TASK TO CARRY OUT: Work through the data below and state how many lines contain "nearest", giving that number alone.
Top of DATA FOR THE TASK
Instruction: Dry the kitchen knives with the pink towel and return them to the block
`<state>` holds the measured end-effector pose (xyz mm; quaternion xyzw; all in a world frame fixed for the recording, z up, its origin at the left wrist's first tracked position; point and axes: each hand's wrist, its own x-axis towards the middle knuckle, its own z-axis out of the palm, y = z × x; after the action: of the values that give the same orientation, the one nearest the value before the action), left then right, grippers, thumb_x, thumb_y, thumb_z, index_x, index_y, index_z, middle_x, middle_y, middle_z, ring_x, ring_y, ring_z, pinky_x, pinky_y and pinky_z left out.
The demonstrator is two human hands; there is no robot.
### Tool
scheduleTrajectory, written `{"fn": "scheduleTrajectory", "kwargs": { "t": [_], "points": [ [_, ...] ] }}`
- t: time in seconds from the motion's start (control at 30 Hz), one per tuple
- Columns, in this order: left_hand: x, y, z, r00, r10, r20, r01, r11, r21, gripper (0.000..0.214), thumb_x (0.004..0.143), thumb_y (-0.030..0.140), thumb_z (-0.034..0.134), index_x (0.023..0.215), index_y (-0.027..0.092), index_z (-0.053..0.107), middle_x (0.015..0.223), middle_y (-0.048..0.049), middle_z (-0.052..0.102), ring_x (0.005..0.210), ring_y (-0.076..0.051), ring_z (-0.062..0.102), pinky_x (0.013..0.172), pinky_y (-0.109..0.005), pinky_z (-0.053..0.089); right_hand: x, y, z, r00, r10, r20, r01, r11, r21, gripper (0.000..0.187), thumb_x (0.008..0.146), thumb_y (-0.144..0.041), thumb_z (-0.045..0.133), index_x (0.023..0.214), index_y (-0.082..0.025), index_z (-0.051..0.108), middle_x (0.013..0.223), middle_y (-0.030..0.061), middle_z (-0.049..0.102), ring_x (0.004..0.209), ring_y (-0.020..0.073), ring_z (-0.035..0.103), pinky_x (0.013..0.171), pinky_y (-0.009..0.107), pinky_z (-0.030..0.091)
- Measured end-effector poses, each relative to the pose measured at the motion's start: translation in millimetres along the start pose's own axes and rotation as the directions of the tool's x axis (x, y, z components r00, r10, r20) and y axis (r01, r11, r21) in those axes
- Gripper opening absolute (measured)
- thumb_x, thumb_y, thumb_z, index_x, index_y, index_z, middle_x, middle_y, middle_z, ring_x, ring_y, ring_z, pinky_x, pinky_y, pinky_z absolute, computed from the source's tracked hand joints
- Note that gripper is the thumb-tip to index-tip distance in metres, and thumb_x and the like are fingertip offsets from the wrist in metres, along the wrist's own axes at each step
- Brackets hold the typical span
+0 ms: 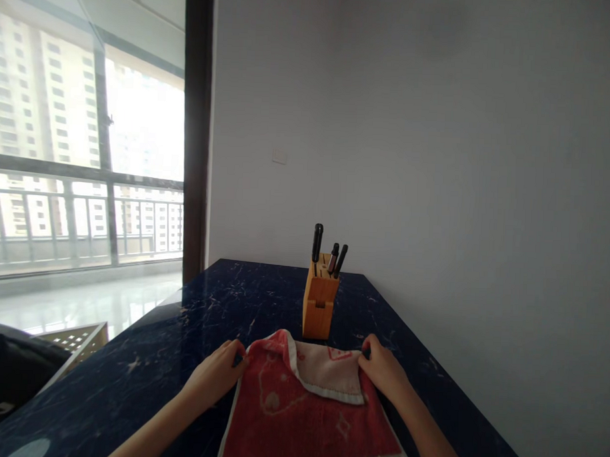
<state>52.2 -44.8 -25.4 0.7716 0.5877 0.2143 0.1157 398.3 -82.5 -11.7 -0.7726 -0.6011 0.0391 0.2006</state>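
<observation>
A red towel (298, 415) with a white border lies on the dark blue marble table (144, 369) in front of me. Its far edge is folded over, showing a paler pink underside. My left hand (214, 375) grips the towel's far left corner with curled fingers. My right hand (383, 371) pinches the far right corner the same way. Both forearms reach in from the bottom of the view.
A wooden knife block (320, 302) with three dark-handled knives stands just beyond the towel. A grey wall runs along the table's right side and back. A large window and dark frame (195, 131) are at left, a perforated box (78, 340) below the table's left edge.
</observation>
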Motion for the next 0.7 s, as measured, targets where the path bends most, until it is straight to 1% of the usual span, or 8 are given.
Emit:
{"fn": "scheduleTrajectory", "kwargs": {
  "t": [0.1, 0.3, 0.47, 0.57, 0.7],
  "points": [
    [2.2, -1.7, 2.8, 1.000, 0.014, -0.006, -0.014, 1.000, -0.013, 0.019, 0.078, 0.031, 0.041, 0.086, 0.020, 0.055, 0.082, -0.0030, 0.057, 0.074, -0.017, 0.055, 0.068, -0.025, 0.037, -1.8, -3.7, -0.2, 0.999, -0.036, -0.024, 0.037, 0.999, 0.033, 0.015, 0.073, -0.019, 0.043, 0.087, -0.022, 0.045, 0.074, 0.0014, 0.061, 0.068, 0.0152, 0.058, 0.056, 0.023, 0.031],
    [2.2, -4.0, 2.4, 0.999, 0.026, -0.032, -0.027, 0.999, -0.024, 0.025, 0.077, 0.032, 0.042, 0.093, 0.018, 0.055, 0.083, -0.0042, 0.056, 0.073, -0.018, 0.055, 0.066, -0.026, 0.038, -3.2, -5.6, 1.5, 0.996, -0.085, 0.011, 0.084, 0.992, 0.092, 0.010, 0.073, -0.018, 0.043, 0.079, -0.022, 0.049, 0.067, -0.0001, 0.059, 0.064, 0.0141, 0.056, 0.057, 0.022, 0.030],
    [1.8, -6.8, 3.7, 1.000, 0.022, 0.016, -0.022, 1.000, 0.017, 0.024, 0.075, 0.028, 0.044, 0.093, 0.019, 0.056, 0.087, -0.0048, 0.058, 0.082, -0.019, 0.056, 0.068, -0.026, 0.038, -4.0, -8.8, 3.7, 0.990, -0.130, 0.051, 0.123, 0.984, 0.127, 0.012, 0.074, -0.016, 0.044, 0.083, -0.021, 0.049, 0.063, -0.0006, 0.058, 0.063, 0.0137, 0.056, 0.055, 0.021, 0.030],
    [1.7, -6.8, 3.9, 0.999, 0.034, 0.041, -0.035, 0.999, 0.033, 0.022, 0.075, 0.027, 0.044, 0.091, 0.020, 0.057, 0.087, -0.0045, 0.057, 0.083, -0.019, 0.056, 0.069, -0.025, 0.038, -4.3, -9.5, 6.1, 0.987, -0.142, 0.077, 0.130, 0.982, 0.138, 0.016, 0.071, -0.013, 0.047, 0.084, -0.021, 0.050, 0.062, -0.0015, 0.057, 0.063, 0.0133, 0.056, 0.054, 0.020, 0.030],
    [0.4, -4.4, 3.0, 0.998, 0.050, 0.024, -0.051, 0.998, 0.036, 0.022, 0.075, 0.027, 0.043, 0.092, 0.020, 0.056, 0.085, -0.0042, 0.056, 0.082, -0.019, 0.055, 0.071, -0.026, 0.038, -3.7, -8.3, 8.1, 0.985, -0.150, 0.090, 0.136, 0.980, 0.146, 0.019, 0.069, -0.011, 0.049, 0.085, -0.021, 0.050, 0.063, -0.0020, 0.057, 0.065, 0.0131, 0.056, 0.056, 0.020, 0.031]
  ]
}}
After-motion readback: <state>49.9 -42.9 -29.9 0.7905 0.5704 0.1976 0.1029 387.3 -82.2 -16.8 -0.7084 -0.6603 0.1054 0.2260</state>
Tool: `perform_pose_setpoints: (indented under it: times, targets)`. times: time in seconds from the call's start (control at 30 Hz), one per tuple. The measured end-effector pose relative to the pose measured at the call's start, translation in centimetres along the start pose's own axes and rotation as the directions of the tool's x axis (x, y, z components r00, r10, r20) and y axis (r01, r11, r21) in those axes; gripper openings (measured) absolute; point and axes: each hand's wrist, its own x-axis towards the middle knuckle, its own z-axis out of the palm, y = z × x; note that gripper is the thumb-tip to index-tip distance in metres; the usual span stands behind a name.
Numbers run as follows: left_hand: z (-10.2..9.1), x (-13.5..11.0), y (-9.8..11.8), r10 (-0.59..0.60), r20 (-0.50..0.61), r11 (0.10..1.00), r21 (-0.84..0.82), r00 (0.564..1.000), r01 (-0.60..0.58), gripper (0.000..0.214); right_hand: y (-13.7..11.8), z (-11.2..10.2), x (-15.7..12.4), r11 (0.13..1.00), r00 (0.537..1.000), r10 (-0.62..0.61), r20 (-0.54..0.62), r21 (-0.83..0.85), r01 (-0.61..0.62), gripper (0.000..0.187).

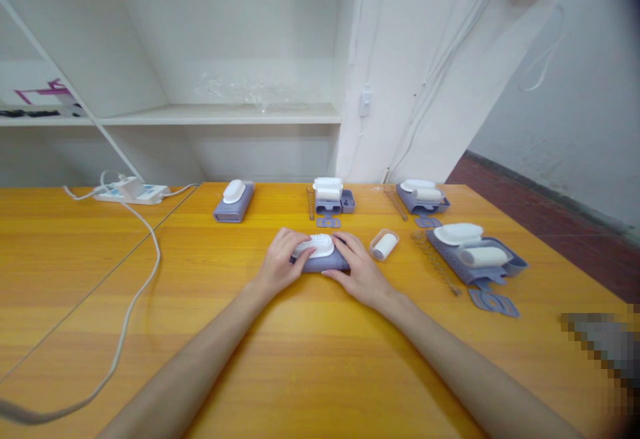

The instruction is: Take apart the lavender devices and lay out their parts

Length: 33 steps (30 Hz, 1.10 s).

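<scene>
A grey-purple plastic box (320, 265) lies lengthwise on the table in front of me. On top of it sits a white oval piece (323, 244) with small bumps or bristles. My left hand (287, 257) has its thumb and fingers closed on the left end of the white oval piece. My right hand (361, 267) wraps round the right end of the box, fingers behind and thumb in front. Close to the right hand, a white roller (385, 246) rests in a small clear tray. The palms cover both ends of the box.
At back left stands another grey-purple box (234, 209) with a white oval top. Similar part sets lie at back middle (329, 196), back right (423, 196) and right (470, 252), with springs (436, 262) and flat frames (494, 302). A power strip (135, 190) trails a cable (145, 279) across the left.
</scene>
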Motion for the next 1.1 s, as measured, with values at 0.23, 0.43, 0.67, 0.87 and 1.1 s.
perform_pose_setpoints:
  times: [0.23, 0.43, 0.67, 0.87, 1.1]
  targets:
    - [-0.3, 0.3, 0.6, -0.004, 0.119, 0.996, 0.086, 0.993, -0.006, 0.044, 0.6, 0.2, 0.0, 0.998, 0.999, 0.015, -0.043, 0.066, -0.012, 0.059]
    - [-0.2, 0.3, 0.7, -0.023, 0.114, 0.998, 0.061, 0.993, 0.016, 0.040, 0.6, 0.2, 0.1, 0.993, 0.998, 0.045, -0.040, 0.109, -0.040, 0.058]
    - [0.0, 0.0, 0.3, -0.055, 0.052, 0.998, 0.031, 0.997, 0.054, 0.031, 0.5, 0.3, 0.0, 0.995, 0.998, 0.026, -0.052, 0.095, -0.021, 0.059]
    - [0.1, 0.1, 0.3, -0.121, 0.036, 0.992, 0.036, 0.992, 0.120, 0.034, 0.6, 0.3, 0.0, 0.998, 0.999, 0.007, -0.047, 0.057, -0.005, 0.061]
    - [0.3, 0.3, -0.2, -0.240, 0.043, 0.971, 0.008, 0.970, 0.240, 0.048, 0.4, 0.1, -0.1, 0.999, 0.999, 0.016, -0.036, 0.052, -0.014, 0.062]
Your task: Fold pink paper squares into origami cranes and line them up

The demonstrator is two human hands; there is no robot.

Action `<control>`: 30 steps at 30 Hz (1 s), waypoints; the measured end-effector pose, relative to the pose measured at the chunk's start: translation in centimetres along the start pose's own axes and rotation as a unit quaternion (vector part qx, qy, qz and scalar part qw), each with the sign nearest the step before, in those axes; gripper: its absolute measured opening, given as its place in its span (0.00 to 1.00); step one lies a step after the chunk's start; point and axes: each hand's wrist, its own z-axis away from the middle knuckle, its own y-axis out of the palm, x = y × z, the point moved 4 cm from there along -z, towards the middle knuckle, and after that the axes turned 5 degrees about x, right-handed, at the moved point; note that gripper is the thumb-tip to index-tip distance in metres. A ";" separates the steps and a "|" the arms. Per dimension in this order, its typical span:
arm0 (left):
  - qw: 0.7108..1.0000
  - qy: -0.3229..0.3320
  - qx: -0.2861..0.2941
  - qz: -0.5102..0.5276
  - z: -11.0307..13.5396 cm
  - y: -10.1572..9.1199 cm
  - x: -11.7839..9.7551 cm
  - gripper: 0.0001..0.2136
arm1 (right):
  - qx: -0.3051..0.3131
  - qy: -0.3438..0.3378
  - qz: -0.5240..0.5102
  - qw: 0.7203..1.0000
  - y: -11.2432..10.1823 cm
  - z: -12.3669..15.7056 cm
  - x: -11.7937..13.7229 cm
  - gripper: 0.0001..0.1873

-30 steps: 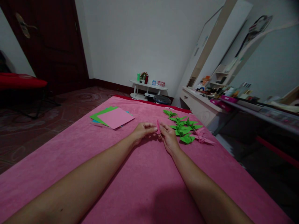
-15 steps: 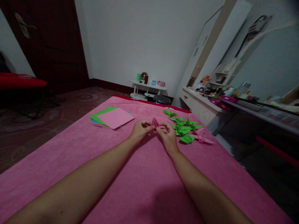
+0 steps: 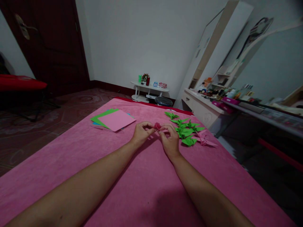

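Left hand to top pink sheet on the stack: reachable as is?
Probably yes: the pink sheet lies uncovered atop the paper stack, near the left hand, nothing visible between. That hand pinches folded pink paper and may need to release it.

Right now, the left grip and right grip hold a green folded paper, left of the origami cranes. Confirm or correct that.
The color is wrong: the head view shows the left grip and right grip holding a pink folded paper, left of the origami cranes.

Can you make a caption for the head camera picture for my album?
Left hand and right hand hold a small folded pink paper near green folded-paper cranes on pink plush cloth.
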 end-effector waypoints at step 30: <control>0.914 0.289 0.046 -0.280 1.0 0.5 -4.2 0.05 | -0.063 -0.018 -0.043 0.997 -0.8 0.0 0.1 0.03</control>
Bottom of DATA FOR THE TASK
ANSWER BOX: 2